G-protein Inwardly Rectifying K+ Channel Gene (GIRK 4)
Called the G-protein, the Inwardly Rectifying K+ channel (GIRK-4) gene has been linked to adult-onset obesity in animal models. Found in the hypothalamus of the brain and believed to be associated with food regulation and energy expenditure, experimental removal of GIRK-4 in mice results in obesity. Further studies are warranted to identify the role it plays in human obesity.
Steroyl CoA Desaturase-1 Gene (SCD-1)
The Steroyl CoA Desaturase-1 (SCD-1) gene encodes an enzyme that hinders fat burning and promotes fat storage in muscle. Obese people with the SCD1 gene have as much as three times the amount of this enzyme, compared to lean people. That is, obese muscle stores more fat and burns less fat. Interestingly, studies on isolated human stomach muscle tissue show that even outside the body, obese cells continue to express this enzyme, suggesting a mechanism for obesity independent of over-eating.
Tartrate Resistant Acid Phosphatase Enzyme (TRAP)
Tartrate Resistant Acid Phosphatase (TRAP) is an enzyme secreted by immune cells in fat tissue, which plays a role in the formation of new fat cells. Obese individuals have been shown to have greater concentrations of this TRAP enzyme. Future therapies inhibiting TRAP formation may play a role in reducing obesity levels.
Oxyntomodulin is a hormone released by the small intestine. Topping up this hormone signals the brain to decrease appetite and increase activity levels. This is particularly relevant to dieters. The body instinctively tries to conserve energy during weight-loss attempts, but oxyntomodulin appears to counteract this effect.
The common denominator in all of this is that some people are hard-wired to gain fat more easily than others. This may stem from the fact that obese people’s ancestors may have lived in harsh, inhospitable climates and carried forward their fat-storing genes. Under that premise, skinny people’s ancestors might have lived in a temperate, food-abundant region, where fat storage was not so important.

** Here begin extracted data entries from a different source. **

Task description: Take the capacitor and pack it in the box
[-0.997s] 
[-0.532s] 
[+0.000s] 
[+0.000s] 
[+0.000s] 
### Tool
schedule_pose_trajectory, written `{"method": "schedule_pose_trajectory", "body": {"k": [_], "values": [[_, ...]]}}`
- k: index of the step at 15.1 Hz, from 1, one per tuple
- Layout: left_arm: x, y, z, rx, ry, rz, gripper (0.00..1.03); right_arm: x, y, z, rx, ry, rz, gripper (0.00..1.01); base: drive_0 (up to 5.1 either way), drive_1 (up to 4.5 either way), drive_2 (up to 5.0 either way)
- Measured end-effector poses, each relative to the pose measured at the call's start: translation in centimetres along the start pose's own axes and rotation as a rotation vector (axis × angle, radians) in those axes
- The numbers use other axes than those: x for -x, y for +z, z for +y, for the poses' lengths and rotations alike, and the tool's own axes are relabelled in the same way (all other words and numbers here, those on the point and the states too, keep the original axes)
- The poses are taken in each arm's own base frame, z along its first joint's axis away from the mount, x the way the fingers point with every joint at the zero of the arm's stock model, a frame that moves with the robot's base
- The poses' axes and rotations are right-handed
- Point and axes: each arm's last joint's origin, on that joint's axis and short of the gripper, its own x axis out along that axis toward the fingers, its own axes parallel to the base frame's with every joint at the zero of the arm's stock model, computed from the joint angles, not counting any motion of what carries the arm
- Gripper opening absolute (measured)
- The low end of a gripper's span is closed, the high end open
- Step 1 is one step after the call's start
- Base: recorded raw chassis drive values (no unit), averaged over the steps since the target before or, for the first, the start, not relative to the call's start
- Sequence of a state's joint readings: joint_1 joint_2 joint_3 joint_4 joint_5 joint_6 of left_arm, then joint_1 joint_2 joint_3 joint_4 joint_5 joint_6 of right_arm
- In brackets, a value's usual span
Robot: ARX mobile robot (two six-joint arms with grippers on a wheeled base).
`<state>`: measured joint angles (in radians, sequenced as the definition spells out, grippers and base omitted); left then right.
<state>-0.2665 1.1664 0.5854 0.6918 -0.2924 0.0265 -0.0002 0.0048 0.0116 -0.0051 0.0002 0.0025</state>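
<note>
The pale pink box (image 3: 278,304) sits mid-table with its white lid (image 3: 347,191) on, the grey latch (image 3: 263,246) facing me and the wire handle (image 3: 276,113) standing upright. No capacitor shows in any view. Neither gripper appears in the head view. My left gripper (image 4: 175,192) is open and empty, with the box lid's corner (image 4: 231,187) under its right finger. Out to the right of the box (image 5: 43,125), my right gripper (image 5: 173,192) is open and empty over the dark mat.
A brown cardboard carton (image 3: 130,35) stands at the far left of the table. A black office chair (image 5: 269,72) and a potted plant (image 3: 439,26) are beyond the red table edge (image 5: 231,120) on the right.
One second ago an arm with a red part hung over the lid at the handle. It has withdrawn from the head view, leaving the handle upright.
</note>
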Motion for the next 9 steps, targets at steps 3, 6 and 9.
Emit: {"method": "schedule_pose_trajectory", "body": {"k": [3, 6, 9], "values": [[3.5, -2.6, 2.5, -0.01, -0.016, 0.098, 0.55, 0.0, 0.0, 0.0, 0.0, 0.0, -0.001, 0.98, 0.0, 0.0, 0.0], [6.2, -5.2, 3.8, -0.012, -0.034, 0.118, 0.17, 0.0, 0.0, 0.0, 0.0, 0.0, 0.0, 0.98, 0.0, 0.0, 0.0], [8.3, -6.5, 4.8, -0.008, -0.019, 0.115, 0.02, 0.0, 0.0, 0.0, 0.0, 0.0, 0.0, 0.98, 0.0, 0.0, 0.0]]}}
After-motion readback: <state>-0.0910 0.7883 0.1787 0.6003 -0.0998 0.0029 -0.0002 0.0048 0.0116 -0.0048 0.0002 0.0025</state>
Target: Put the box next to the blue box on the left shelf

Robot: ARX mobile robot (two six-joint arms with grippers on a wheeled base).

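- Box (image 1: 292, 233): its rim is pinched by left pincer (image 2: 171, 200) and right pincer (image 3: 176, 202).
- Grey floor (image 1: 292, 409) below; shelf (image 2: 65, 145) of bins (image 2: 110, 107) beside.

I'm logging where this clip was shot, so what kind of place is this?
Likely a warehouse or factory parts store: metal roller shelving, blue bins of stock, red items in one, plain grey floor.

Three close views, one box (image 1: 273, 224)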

That said, while our genetic heritage does play a role in weight management, there is no doubt that these genes remain servants to the environment. It is well established that when people move from rural to industrialised first-world regions, obesity and its related metabolic diseases follow.
For instance, the Pima Indians – indigenous people who live on both the United States and Mexican side of the border – provide a clear example of the potent influence of environment over biology. Biologically, their gene pool is virtually identical, yet their diets and lifestyles are markedly different.
Pima Indians on the US side, who have adopted a modern, refined diet and woefully inadequate physical activity levels, show an astronomically high incidence of obesity-linked Type 2 diabetes.
However, Pima Indians on the Mexican side of the border still live in relative isolation, practice traditional farming methods involving regular activity, and eat an unprocessed diet. Not surprisingly, the incidence of obesity and diabetes is nearly non-existent.
This underscores the value of both a moderate diet and a physically active lifestyle. Even if Mother Nature served you a heaping portion of fat-storing genes, enzymes, and hormones, biology is not all-deterministic.
We still have a tremendous amount of control over the extent to which our genes exert their influence. That is, they must be ‘activated’ by overeating and prolonged physical inactivity. The age-old recommendation simply to ‘eat less and exercise more’ is still sound advice when it comes to living well.